На четырнадцатый день после выхода на свободу она покончила с собой. Суд над врачами не состоялся.
– Вот такие женщины были в эмиграции! – смахивает слезу Владимир Иванович. – Странная все-таки страна, наша Россия! Чтит жен декабристов, пошедших вослед за мужьями в Сибирь, а вот о наших женах, принявших куда больше муки, говорить не желает. Ведь жен декабристов Родину покидать никто не заставлял.
«Кто знает, у кого участь была труднее – у тех, кто уехал, или у тех, кто остался», – хотел вставить я, но сдержался. Разве есть что-нибудь глупее, чем об этом судить? Тем более мне, моему поколению. Наш долг иной: учиться у Истории и жить по-настоящему, зная, как и для чего мы живем…

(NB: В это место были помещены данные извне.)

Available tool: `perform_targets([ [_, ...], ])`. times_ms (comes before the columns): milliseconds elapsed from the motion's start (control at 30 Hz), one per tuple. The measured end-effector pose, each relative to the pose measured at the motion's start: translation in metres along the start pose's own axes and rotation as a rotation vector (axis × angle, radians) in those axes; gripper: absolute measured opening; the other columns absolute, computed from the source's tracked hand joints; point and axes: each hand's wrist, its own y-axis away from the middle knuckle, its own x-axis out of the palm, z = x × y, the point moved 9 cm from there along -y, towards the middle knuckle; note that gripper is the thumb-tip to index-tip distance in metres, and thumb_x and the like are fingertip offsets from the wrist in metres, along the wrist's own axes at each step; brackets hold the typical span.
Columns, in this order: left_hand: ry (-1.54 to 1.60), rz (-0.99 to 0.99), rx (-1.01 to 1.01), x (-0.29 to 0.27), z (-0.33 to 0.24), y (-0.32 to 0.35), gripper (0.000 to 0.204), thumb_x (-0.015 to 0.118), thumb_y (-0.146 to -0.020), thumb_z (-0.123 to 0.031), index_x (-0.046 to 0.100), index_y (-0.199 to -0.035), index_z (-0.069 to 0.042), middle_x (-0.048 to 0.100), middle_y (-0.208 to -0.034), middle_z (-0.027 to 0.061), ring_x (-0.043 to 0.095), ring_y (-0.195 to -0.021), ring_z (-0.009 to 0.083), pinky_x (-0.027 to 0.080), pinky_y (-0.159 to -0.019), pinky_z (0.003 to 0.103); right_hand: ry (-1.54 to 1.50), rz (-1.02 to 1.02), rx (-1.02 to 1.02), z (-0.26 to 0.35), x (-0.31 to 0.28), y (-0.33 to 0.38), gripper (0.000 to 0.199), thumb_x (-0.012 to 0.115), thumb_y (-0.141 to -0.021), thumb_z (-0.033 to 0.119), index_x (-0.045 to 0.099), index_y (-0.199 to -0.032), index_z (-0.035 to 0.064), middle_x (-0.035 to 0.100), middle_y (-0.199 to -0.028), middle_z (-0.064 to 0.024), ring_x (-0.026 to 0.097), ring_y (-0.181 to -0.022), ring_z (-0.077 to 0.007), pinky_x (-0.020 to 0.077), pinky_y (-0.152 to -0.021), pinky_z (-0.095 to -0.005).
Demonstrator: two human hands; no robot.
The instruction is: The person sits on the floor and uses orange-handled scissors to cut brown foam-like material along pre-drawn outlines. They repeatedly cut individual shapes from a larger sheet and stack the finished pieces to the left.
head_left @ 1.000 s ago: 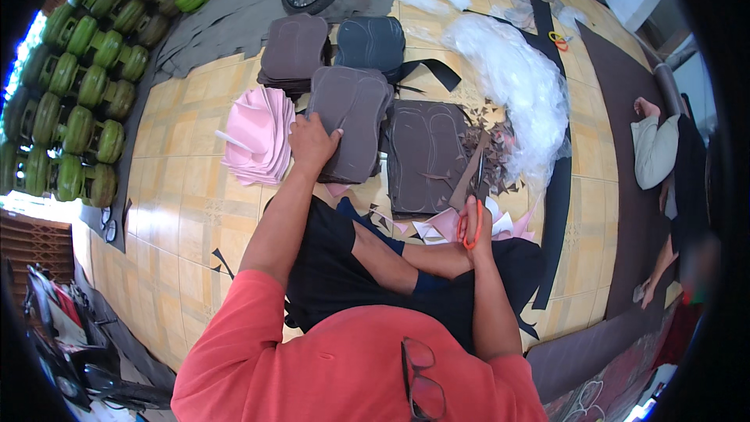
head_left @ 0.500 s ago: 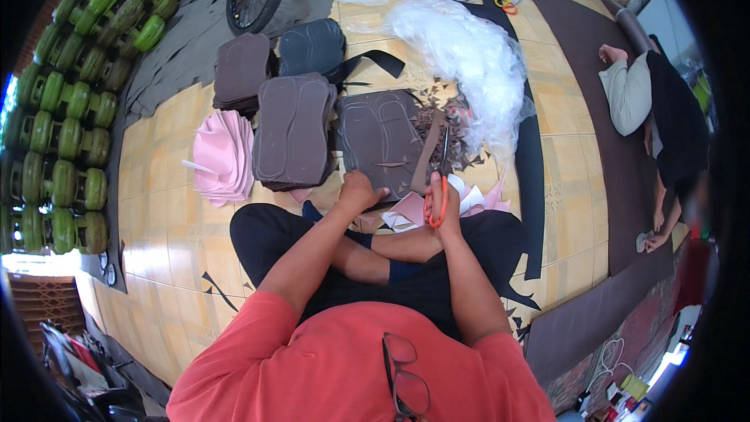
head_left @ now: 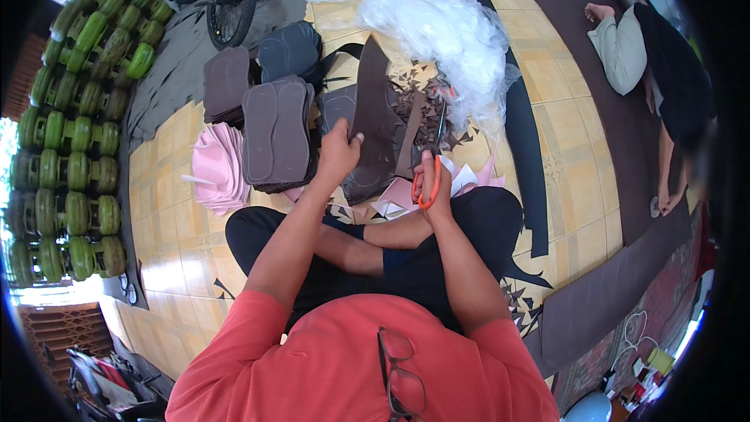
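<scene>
My left hand [head_left: 341,153] is closed on the edge of a dark brown sheet piece [head_left: 375,105], which stands tilted up off the pile beneath it. Under its left side shows another brown sheet with pale curved outlines [head_left: 336,103]. In my right hand [head_left: 440,194] is a pair of scissors [head_left: 436,176] with orange handles, blades pointing away from me. The blades lie over small brown triangular scraps [head_left: 422,117] and beside a narrow brown strip [head_left: 408,137]. Whether the blades are apart is hard to see.
Stacks of outlined brown pieces [head_left: 275,133] and dark grey pieces [head_left: 289,51] stand left, beside pink sheets [head_left: 217,168]. Clear plastic film [head_left: 437,27] lies beyond the scraps. Green gas cylinders [head_left: 76,180] line the far left; a bicycle [head_left: 231,0] stands behind. Another person [head_left: 664,70] sits right.
My left hand has moved up and away from me, raising the brown piece from flat to tilted. The right hand still holds the scissors, slightly shifted. The whole view has turned a little.
</scene>
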Motion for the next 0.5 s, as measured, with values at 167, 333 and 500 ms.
perform_targets([
  [167, 0.573, -0.297, 0.036, -0.055, -0.008, 0.001, 0.020, 0.064, -0.085, -0.007, 0.052, -0.099, 0.000, 0.061, -0.086, 0.0120, 0.060, -0.084, 0.0210, 0.047, -0.074, 0.036, 0.073, 0.006, -0.064, 0.007, 0.000, 0.004, 0.051, 0.052, -0.095, 0.047, 0.052, -0.076, -0.0005, 0.042, -0.052, -0.0025, 0.041, -0.036, -0.0112, 0.0331, -0.032, -0.0254],
  [333, 1.142, 0.012, -0.174, -0.065, -0.021, 0.028, 0.047, 0.059, -0.083, 0.004, 0.044, -0.127, -0.001, 0.056, -0.118, 0.0098, 0.056, -0.108, 0.0213, 0.043, -0.095, 0.034, 0.358, -0.011, -0.326, -0.005, -0.005, 0.000, 0.047, 0.051, -0.096, 0.045, 0.053, -0.078, 0.0018, 0.044, -0.053, -0.0015, 0.043, -0.039, -0.0097, 0.0349, -0.035, -0.0241],
  [500, 1.302, -0.038, -0.189, -0.066, -0.014, 0.049, 0.049, 0.058, -0.083, 0.005, 0.043, -0.129, -0.001, 0.055, -0.120, 0.0109, 0.054, -0.112, 0.0222, 0.043, -0.097, 0.036, 0.504, 0.037, -0.465, 0.021, 0.025, 0.025, 0.046, 0.046, -0.097, 0.048, 0.053, -0.087, 0.0035, 0.048, -0.061, -0.0017, 0.048, -0.047, -0.0087, 0.0402, -0.042, -0.0234],
])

А Вера Львовна – маленькая, сухонькая, с влажными широко раскрытыми глазами – вся предалась воспоминаниям:
– Уезжали из Тифлиса в 1921 году. Накануне грузинские меньшевики кричали: «Пусть только большевики к нам сунутся! Мы им устроим новый Верден!» А как только увидели коней 11-й Красной армии, сразу принялись вязать чемоданы… Наш состав двинулся вечером. Есть такой Батумский туннель, очень опасный. Сначала поезд идет в гору, его толкают два локомотива. Потом начинается спуск, поезд выскакивает из туннеля как бешеный, и сразу – на резкий поворот. Наш же поезд, когда шел в гору, пятился: слишком большой был состав. Люди сидели друг на друге. И тут звонок: прошли середину туннеля! И понеслось! Все стали креститься, кто еще в Бога верил. Выехали – и вагоны чуть не легли. Но выстояли, Господь спас.
Приехали в Батум. Нас взяли на английский военный крейсер «Карадок». Бежала грузинская аристократия: Казбеги, Орбелиани… В 5–6 часов пополудни крейсер дрогнул и стал поворачивать в открытое море. Мы все бросились на палубу. В Батуме каждый вечер в 6 часов был благовест. И в это время, когда мы высыпали на палубу… – Вера Львовна не может сдержаться, плачет, – на берегу зазвонили колокола! Звон колоколов российских провожал нас. Все стояли замершие. И у мужчин текли слезы. У кавказцев слезы текли!
Крейсер набирал ход. Поднимался туман, и постепенно Батум стал тонуть, как сон, в дымке тумана. Лишь издали доносилось: бом! бом! бом! Мы ушли прямым рейсом, не заходя никуда. День и ночь, день и ночь… Началась ужасная буря. Она так валяла крейсер, что даже английских матросов закачало. Словно Родина не хотела отпускать нас. А наутро море успокоилось, и мы увидели перед собой минареты Константинополя. Англичане высадили нас: идите на все четыре стороны! Мы сошли на берег – без денег, без связей, без языка. И впервые разумом – не сердцем, а разумом! – осознали: покинули мы Россию.
…Казак все просил и молил, умирая,
Насыпать курганик ему в головах,
И пусть на кургане калина родная
Растет и красуется в ярких цветах.
– Сколько же песен, Вера Львовна, вы знаете? И русских, и украинских, и казачьих!
– Много, дорогой мой… Только оставить их некому. На днях пошли мы с Владимиром Ивановичем продлевать «карт де сежур» – получать вид на жительство во Франции, как положено иностранцам. Смотрю: ба! А там написано – «совьетик», «советская».
– Э, нет, – говорю, – господа хорошие. Я российская подданная, ни дня советской не была. И французами вашими мы тоже быть не желаем…
Они мне в ответ:
– А у нас теперь иного бланка для русских нет.
– Ищите! – говорю. – Ищите! – Нашли-таки, в конце концов. Вот!
Владимир Иванович достает из бумажника две закатанные в пластик карточки, на каждой из которых написано: «Национальность – русский беженец».